** Work to complete **
Nothing in the records that follow should differ once you have copied them out.

Items from a data source
↓

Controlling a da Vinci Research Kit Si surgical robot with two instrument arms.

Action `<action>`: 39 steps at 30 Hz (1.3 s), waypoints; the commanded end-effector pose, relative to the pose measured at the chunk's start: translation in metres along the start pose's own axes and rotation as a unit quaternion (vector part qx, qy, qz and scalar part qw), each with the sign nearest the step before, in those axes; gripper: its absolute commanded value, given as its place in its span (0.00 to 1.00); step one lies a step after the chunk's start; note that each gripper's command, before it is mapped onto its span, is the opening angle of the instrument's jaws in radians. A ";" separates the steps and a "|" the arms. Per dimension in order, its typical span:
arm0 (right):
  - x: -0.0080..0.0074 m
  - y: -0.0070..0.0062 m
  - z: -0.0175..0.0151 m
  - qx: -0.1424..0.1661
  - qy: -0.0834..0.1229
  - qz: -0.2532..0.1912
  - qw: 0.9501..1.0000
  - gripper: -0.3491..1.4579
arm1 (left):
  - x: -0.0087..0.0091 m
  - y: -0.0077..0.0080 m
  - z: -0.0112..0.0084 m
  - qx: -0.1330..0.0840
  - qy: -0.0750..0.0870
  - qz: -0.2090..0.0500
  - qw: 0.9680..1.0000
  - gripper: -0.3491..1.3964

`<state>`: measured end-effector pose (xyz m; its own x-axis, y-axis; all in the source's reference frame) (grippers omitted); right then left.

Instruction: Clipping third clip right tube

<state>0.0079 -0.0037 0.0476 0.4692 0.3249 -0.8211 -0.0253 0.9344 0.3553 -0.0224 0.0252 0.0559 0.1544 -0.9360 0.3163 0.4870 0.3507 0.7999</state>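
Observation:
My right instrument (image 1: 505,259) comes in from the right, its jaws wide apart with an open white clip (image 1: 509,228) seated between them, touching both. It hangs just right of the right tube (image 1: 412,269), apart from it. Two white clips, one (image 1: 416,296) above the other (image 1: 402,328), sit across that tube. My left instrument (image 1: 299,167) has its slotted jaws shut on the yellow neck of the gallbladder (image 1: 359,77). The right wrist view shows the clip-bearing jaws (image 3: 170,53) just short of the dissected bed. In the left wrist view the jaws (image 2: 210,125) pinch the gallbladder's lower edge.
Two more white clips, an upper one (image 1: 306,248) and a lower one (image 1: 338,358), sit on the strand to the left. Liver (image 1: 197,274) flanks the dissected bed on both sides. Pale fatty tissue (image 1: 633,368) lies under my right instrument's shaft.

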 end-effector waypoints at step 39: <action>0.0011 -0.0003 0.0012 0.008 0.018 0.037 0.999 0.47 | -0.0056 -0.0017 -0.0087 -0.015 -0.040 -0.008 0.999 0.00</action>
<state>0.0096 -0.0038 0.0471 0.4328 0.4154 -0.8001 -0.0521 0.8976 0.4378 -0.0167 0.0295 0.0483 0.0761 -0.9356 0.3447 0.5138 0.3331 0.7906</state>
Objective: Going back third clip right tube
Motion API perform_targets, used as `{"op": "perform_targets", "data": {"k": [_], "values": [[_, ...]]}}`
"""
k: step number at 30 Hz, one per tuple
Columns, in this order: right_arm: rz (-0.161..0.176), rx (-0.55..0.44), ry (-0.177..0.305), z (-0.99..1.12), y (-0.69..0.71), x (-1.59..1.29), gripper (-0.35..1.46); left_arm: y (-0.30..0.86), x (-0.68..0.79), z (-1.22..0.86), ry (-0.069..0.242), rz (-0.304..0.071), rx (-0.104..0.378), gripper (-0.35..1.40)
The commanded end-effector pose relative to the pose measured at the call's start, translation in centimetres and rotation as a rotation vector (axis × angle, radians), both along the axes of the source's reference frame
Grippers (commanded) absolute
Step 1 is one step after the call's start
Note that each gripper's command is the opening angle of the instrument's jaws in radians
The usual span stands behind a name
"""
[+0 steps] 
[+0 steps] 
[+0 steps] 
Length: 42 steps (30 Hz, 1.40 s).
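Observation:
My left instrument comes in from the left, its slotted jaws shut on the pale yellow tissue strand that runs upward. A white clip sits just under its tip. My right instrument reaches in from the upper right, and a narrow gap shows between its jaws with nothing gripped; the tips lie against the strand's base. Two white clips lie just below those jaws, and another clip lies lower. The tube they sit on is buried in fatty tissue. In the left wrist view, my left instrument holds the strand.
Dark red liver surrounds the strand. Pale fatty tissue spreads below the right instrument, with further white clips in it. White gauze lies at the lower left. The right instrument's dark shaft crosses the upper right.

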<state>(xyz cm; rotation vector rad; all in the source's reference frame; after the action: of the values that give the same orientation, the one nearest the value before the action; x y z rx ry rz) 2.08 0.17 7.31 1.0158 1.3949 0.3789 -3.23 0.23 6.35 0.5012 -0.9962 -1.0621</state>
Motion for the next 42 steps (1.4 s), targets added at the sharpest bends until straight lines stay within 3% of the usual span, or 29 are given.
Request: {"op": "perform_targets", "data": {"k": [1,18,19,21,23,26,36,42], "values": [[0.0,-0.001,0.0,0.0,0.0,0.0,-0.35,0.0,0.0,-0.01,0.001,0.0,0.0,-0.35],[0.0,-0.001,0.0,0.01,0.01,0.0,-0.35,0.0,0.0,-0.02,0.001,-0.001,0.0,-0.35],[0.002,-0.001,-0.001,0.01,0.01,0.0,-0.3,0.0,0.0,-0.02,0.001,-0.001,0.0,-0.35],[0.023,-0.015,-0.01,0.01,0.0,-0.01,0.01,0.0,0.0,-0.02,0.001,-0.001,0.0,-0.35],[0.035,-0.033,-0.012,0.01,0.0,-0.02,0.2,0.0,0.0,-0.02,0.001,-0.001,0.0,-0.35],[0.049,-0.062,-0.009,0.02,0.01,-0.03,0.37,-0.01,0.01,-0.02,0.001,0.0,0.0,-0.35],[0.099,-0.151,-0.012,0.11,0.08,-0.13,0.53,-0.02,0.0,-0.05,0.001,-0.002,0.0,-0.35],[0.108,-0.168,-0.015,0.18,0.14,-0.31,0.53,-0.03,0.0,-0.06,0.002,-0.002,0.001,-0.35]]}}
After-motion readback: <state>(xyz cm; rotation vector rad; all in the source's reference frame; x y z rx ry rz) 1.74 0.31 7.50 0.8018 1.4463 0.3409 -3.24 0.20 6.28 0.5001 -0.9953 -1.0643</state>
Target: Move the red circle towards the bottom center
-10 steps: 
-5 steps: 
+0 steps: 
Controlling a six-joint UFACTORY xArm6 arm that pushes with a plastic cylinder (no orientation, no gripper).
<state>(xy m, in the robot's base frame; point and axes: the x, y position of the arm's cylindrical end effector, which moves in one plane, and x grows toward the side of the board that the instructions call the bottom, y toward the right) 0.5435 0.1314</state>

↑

** Answer to the problem **
Controlling a da Vinci Research Kit Si surgical robot with two instrument arms.

Action `<action>`: 39 steps at 30 Hz (1.3 s), waypoints; the commanded end-effector pose, relative to the pose measured at the chunk's start: translation in metres along the start pose's own axes and rotation as a unit quaternion (vector part qx, qy, qz and scalar part qw), each with the sign nearest the step before, in those axes; gripper: its absolute commanded value, given as its place in its span (0.00 to 1.00); step one lies a step after the chunk's start; note that each gripper's command, before it is mapped onto its span, is the opening angle of the instrument's jaws in radians. A ";" separates the steps and a "|" the arms. Per dimension in order, its typical span:
arm0 (right):
  - x: -0.0080..0.0074 m
  - y: -0.0070..0.0062 m
  - z: -0.0175..0.0151 m
  - qx: -0.1424..0.1661
  - qy: -0.0834..0.1229
  - qz: -0.2532..0.1912
  - qw: 0.9501..1.0000
  - gripper: -0.3491..1.4579
arm1 (left):
  - x: -0.0087..0.0091 m
  - y: -0.0077..0.0080 m
  - z: -0.0112..0.0084 m
  - qx: -0.1330..0.0840
  - qy: -0.0750..0.0870
  - qz: -0.2090..0.0500
  - qw: 0.9680..1.0000
  - gripper: -0.3491..1.3964

`<state>`: measured end-effector pose (xyz m; its own x-axis, y-axis; all in the source's reference frame) (grippers omitted); right then left.

Instruction: Clipping third clip right tube

<state>0.0079 -0.0037 0.0476 0.4692 0.3249 -0.8211 -0.0253 0.9344 0.3553 -0.0224 0.0252 0.0559 0.1544 -0.9360 0.3163 0.4870 0.3507 0.7999</state>
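Observation:
My right instrument (image 1: 505,259) comes in from the right, its jaws wide apart with an open white clip (image 1: 509,228) seated between them, touching both. It hangs just right of the right tube (image 1: 412,269), apart from it. Two white clips, one (image 1: 416,296) above the other (image 1: 402,328), sit across that tube. My left instrument (image 1: 299,167) has its slotted jaws shut on the yellow neck of the gallbladder (image 1: 359,77). The right wrist view shows the clip-bearing jaws (image 3: 170,53) just short of the dissected bed. In the left wrist view the jaws (image 2: 210,125) pinch the gallbladder's lower edge.
Two more white clips, an upper one (image 1: 306,248) and a lower one (image 1: 338,358), sit on the strand to the left. Liver (image 1: 197,274) flanks the dissected bed on both sides. Pale fatty tissue (image 1: 633,368) lies under my right instrument's shaft.
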
 end-effector waypoints at step 39: <action>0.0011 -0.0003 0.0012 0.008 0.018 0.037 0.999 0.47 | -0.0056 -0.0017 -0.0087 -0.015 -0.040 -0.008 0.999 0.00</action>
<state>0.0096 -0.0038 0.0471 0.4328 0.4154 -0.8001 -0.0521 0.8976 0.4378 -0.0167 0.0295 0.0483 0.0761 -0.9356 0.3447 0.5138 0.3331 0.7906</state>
Objective: Going back third clip right tube
Motion API perform_targets, used as `{"op": "perform_targets", "data": {"k": [_], "values": [[_, ...]]}}`
"""
k: step number at 30 Hz, one per tuple
Columns, in this order: right_arm: rz (-0.161..0.176), rx (-0.55..0.44), ry (-0.177..0.305), z (-0.99..1.12), y (-0.69..0.71), x (-1.59..1.29), gripper (-0.35..1.46); left_arm: y (-0.30..0.86), x (-0.68..0.79), z (-1.22..0.86), ry (-0.069..0.242), rz (-0.304..0.071), rx (-0.104..0.378), gripper (-0.35..1.40)
The commanded end-effector pose relative to the pose measured at the call's start, translation in centimetres and rotation as a rotation vector (axis × angle, radians), both along the axes of the source's reference frame
Grippers (commanded) absolute
Step 1 is one step after the call's start
Note that each gripper's command is the opening angle of the instrument's jaws in radians
The usual span stands behind a name
"""
[+0 steps] 
[+0 steps] 
[+0 steps] 
Length: 42 steps (30 Hz, 1.40 s).
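Observation:
My left instrument comes in from the left, its slotted jaws shut on the pale yellow tissue strand that runs upward. A white clip sits just under its tip. My right instrument reaches in from the upper right, and a narrow gap shows between its jaws with nothing gripped; the tips lie against the strand's base. Two white clips lie just below those jaws, and another clip lies lower. The tube they sit on is buried in fatty tissue. In the left wrist view, my left instrument holds the strand.
Dark red liver surrounds the strand. Pale fatty tissue spreads below the right instrument, with further white clips in it. White gauze lies at the lower left. The right instrument's dark shaft crosses the upper right.
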
<state>(xyz cm; rotation vector rad; all in the source's reference frame; after the action: of the values that give the same orientation, the one nearest the value before the action; x y z rx ry rz) 2.08 0.17 7.31 1.0158 1.3949 0.3789 -3.23 0.23 6.35 0.5012 -0.9962 -1.0621</state>
Motion for the next 42 steps (1.4 s), targets added at the sharpest bends until straight lines stay within 3% of the usual span, or 29 are given.
Request: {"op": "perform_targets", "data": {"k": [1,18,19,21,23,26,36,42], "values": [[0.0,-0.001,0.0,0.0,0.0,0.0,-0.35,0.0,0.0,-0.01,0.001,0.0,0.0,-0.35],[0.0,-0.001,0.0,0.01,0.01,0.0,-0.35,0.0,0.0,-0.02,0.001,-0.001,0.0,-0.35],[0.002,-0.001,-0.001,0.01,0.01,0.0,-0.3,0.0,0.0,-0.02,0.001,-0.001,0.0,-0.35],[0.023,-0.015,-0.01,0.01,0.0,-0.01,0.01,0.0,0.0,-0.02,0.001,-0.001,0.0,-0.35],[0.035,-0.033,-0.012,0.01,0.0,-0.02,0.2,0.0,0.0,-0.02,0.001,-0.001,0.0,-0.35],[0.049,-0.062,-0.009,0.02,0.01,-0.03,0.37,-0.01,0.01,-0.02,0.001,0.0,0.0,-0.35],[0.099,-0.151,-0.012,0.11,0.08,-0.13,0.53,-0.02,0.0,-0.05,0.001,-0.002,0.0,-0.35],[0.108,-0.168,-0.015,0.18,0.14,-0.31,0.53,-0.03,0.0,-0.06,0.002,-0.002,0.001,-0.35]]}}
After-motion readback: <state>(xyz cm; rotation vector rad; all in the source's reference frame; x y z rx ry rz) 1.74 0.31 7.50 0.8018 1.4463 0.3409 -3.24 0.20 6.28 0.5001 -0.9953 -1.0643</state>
Target: Move the red circle towards the bottom center
-10 steps: 
-5 steps: 
+0 steps: 
Controlling a six-joint UFACTORY xArm6 arm that pushes with a plastic cylinder (no orientation, no gripper).
<state>(xy m, in the robot's base frame; point and axes: the x, y position of the arm's cylindrical end effector, which moves in one plane, and x grows toward the side of the board that the instructions call the bottom, y toward the right) 0.5435 0.1314</state>

That concludes the answer to this exercise.